See also “Differential diagnoses of dyspnea.”

• Acute coronary syndrome
• Pneumonia
• COPD, asthma
• Noncardiogenic pulmonary edema (e.g., ARDS)
• Pulmonary embolism
• Transfusion-related acute lung injury
• High altitude

Wheezing can be heard in both acute heart failure and obstructive lung disease (e.g., asthma exacerbation, AECOPD). ^[34]

The differential diagnoses listed here are not exhaustive.

Initial management ^[7]

• Perform a rapid ABCDE survey to assess hemodynamic stability.
• Identify and treat any acute underlying cause of AHF for all patients (e.g., consider PCI for patients with ACS).

Hemodynamically stable patients

• Clinical presentation: SBP > 90 mm Hg AND no signs of end-organ hypoperfusion; respiratory distress can be present.
• Management: depends on the classification of AHF
  • No evidence of congestion (dry and warm): Optimize oral therapy.
  • Evidence of congestion (wet and warm)
    • Start initial measures for respiratory support in AHF; (e.g., positioning, supplemental O₂) as needed.
    • Start diuretic therapy for AHF if there is volume overload.
    • Consider vasodilators for AHF, e.g., nitrates.
  • Morphine is no longer routinely recommended. ^[7][35]
• Next steps
  • Clinical improvement
    • Adjust CHF medications and begin supportive care (See “Ongoing hospital management.”)
    • Consider the need for hospital admission vs. discharge home in patients presenting to the emergency department (see “Disposition”).
  • Clinical deterioration: See “Hemodynamically unstable patients.”

To remember the management of ADHF, think of “LMNOP”: Loop diuretics (furosemide), Modify medications, Nitrates, Oxygen if hypoxic, Position (with elevated upper body). ^[7][35]

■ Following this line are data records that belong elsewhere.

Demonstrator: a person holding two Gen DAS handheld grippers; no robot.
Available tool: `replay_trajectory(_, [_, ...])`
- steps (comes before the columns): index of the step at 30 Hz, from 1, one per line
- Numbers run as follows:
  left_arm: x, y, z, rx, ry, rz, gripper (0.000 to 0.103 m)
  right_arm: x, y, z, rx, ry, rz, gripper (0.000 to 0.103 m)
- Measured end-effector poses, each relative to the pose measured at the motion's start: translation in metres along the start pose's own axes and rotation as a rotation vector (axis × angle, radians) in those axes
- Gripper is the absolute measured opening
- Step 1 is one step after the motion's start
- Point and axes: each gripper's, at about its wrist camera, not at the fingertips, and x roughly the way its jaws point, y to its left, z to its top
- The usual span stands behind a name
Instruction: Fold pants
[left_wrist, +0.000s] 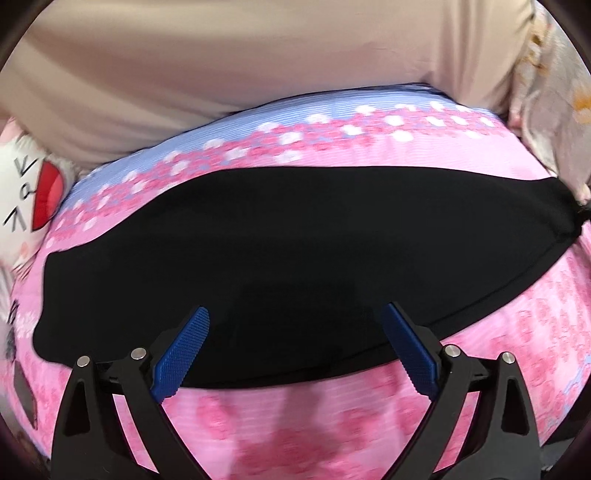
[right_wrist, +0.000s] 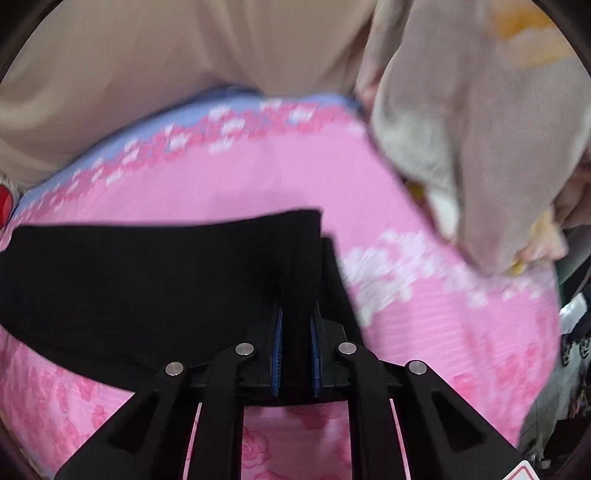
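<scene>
Black pants (left_wrist: 280, 251) lie flat across a pink flowered bedspread (left_wrist: 295, 424), reaching from the left to the far right of the left wrist view. My left gripper (left_wrist: 297, 314) hovers over their near edge, open, its blue pads (left_wrist: 184, 354) wide apart with nothing between them. In the right wrist view the pants (right_wrist: 147, 288) stretch off to the left. My right gripper (right_wrist: 296, 317) is shut on their right end, a ridge of black cloth pinched between the blue pads (right_wrist: 277, 350).
A beige wall or headboard (left_wrist: 221, 66) rises behind the bed. A crumpled grey flowered cloth (right_wrist: 480, 147) lies at the right. A white plush toy with a red patch (left_wrist: 33, 192) sits at the left edge. The bedspread (right_wrist: 443, 295) has a blue band at the back.
</scene>
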Motion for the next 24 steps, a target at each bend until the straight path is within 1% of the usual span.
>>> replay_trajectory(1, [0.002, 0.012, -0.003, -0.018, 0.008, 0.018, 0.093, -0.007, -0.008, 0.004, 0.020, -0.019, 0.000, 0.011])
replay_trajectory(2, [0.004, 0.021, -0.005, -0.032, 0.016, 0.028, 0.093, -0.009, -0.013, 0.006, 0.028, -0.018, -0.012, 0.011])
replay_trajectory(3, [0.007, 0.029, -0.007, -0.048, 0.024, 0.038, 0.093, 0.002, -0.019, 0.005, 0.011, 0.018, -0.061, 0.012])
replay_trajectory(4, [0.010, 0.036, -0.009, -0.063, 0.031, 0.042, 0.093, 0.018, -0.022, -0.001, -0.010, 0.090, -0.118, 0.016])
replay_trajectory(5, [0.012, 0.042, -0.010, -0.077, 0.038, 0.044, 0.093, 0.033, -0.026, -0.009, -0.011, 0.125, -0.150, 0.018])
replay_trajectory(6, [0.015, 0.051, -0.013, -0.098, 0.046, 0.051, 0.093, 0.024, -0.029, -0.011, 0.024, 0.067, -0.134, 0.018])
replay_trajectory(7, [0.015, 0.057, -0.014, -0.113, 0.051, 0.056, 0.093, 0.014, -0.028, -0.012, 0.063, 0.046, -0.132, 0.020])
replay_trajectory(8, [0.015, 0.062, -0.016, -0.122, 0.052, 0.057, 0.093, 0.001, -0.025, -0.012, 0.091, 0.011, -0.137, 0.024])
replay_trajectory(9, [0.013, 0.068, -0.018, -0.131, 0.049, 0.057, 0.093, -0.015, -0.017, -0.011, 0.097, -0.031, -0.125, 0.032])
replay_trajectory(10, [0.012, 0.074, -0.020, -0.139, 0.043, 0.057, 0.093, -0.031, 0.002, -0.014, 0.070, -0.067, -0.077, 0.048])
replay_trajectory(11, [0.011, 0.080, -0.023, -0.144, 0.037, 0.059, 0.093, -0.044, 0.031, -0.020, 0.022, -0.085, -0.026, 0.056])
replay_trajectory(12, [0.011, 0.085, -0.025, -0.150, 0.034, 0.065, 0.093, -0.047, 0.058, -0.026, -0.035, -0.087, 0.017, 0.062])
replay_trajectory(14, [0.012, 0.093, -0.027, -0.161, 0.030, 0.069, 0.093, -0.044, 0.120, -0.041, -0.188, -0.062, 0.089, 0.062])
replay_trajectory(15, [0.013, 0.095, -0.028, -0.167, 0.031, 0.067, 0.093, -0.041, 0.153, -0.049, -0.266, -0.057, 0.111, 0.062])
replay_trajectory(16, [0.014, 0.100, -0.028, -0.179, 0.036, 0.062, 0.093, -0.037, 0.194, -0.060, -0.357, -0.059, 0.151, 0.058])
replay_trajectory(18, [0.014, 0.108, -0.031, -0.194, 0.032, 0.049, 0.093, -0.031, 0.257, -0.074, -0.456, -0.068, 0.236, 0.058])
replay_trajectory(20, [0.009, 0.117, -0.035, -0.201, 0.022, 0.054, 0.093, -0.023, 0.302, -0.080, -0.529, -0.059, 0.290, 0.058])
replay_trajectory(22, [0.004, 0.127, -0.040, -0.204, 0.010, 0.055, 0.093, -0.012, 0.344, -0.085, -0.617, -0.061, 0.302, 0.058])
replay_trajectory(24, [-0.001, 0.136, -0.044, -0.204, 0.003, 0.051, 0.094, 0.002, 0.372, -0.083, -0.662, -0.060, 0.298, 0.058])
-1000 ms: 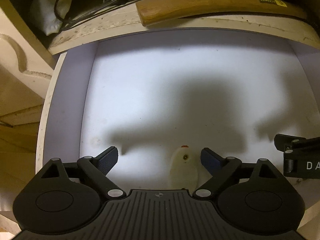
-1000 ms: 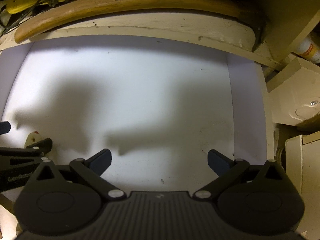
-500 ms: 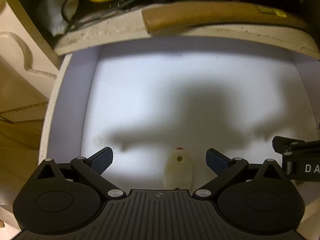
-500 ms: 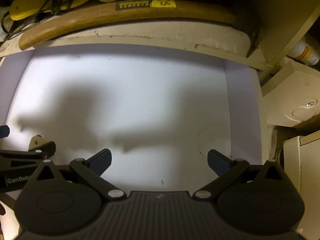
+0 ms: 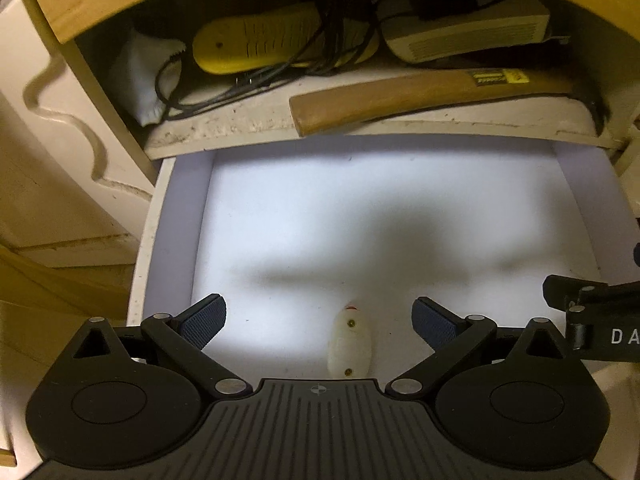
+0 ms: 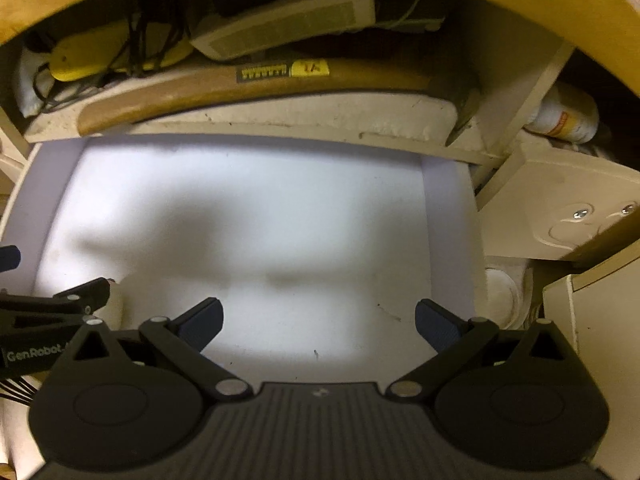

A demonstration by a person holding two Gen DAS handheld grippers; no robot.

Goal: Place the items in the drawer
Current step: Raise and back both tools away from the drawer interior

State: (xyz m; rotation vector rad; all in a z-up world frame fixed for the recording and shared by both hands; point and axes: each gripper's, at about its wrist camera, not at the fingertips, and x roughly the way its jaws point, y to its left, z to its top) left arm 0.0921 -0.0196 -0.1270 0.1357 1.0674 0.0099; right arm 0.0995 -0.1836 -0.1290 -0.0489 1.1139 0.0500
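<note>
left wrist view: small white item (image 5: 349, 342) w/ red tip is seen lying on the drawer (image 5: 176, 216) floor, near the front edge, long axis pointing fore-aft. it sits between the spread fingers of the left gripper (image 5: 319, 319), closer to the right pad, untouched. right gripper (image 6: 319, 320) is also spread wide & holds nothing; it is off to the item's right, so the left is judged nearer. a wooden handle (image 5: 420, 98) rests on the shelf above.

**What sits where**

A small bottle (image 5: 349, 342) lies in the drawer (image 5: 176, 216), near its front. Behind the drawer is a shelf (image 5: 256, 130). A hammer handle (image 5: 420, 98) lies on the shelf's front edge. Farther back sit a box (image 5: 468, 36) and, left of it, a tool (image 5: 256, 40) with cords.
</note>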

For patients with ACS complicated by acute heart failure, consult cardiology for consideration of urgent coronary catheterization.

Hemodynamically unstable patients ^[36]

Early specialist consultation (e.g., critical care, cardiology) and admission to hospital is recommended.

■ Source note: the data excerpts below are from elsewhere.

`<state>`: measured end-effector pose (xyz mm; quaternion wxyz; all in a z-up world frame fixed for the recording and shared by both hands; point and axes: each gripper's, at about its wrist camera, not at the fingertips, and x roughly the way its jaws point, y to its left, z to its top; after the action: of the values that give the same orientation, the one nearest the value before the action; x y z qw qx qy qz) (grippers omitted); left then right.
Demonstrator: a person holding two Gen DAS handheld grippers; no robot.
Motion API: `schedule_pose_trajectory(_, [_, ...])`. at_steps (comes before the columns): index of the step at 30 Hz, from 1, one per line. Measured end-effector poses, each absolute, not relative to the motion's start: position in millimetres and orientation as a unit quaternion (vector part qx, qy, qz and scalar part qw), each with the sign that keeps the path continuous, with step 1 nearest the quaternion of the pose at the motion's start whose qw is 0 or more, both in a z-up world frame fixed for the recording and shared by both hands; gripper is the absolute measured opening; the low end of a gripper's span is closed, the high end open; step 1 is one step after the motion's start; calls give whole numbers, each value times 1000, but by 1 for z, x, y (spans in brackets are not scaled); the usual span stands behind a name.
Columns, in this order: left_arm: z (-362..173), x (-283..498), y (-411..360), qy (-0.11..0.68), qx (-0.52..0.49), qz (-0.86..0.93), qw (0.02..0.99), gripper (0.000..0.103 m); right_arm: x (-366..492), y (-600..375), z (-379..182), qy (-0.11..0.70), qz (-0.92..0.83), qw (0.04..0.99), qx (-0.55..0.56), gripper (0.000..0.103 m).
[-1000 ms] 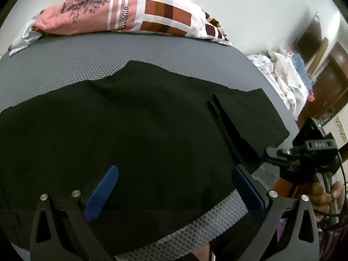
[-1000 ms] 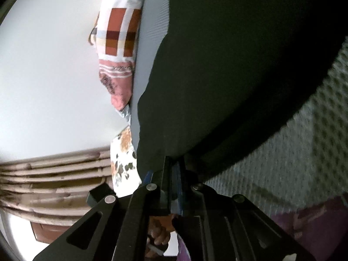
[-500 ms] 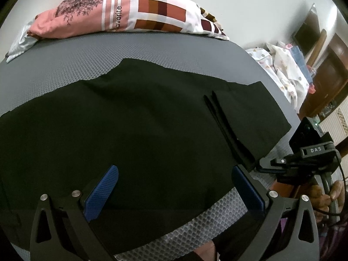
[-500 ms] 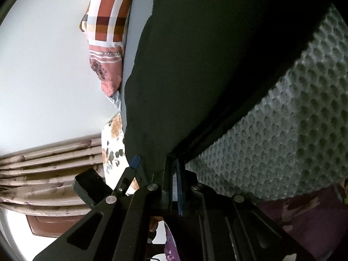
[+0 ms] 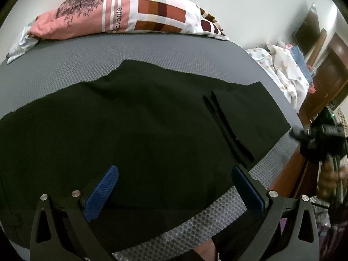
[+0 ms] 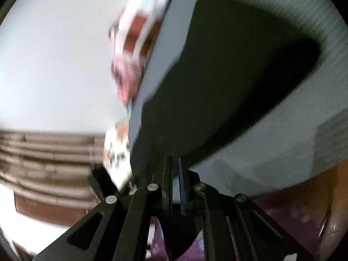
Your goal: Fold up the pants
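L wrist view
- Pants: black pants [image 5: 141, 130] are lying spread flat across grey mattress [image 5: 65, 65], well short of patterned pillow [image 5: 141, 15] at far edge.
- Fold so far: right end is already lying doubled over as a flap [image 5: 250, 113], w/ dark seam lines beside it; rest is lying in a single spread.
- L claw: left gripper [image 5: 175, 169] is hovering over near hem, jaws standing wide, blue pads apart, nothing between them.
- R claw, seen from here: right gripper [image 5: 293, 131] is sitting at flap's outer corner, by mattress edge; blurred, so contact can't be told. Person's hand [image 5: 328, 178] is holding its handle.

R wrist view
- Pic quality: heavily smeared, details are washing out.
- R claw: jaws are standing v. narrow, only a thin slit, and have just been opening a touch. Slit is looking pale; no cloth plainly inside. Pants edge is lying right at the tips.
- Pants: dark sheet is stretching away ahead of the tips over grey mattress.

Judgement
- Step: prob. between folds; one end fold is done, R claw is prob. letting go of its corner.
- Next: likely calling for both claws to be pinching near-edge corners, L closing on hem first, then carrying cloth over evenly w/o dragging the flap open.
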<state>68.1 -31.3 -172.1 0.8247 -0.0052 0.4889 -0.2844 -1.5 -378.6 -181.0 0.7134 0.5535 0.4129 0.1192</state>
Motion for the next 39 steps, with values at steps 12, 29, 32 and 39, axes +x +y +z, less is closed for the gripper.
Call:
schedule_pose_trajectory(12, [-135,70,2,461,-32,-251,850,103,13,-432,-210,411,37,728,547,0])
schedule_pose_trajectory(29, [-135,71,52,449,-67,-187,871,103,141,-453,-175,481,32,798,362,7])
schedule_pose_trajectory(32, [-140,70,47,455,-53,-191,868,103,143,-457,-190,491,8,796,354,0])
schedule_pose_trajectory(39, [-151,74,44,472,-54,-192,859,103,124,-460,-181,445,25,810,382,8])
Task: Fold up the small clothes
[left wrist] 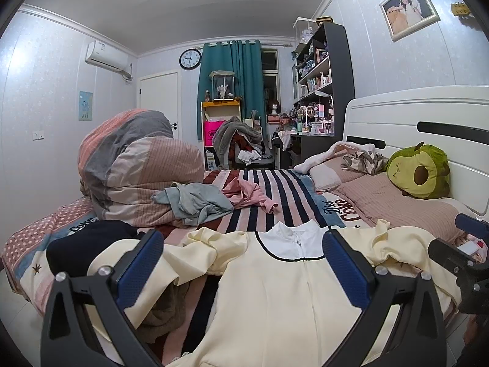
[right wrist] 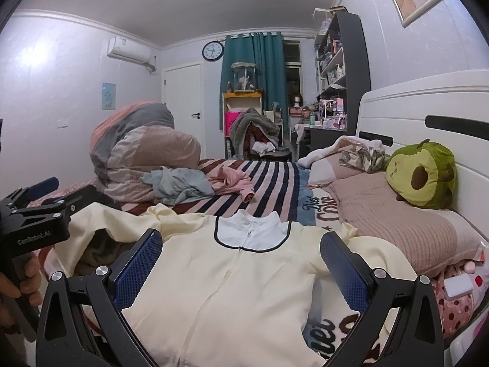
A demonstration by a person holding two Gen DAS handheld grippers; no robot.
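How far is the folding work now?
Nothing looks folded yet. The cream top lies spread front up on the bed, sleeves still out. Both hand-held grippers, left and right, are open above it. The blue and pink garments wait crumpled behind.

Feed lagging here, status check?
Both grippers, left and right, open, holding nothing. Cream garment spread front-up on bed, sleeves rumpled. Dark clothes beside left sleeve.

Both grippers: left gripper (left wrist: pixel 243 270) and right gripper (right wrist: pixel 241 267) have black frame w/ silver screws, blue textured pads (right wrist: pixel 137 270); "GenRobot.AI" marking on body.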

• Clinical presentation: can vary
  • Cardiogenic shock: SBP < 90 mm Hg OR signs of end-organ hypoperfusion
  • Hypertensive emergency: hypertension (e.g., SBP > 180 mm Hg) PLUS flash pulmonary edema and hypoxemic respiratory failure
• Management: depends on the classification of AHF (See also “Hemodynamic support for AHF” and “Management of cardiogenic shock.”)
  • Evidence of congestion with shock (wet and cold)
    • Prioritize respiratory support for AHF.
    • Consider inotropic support (e.g., dobutamine, norepinephrine).
  • Shock without evidence of congestion (dry and cold): Consider fluid challenge; add vasopressors and inotropes for shock refractory to fluids.
  • Hypertensive emergency with flash pulmonary edema (wet and warm)
    • Begin NIPPV and vasodilators for AHF. ^[35][37][38]
    • Identify and treat the underlying trigger: e.g., poorly controlled hypertension, arrhythmias, acute coronary syndrome, valvular heart disease. ^[39][40]
• Next steps
  • Clinical improvement: Once stabilized, start diuretics for AHF, adjust CHF medication, and begin supportive care (see “Ongoing hospital management”).
  • Clinical deterioration: See “Treatment of refractory heart failure.”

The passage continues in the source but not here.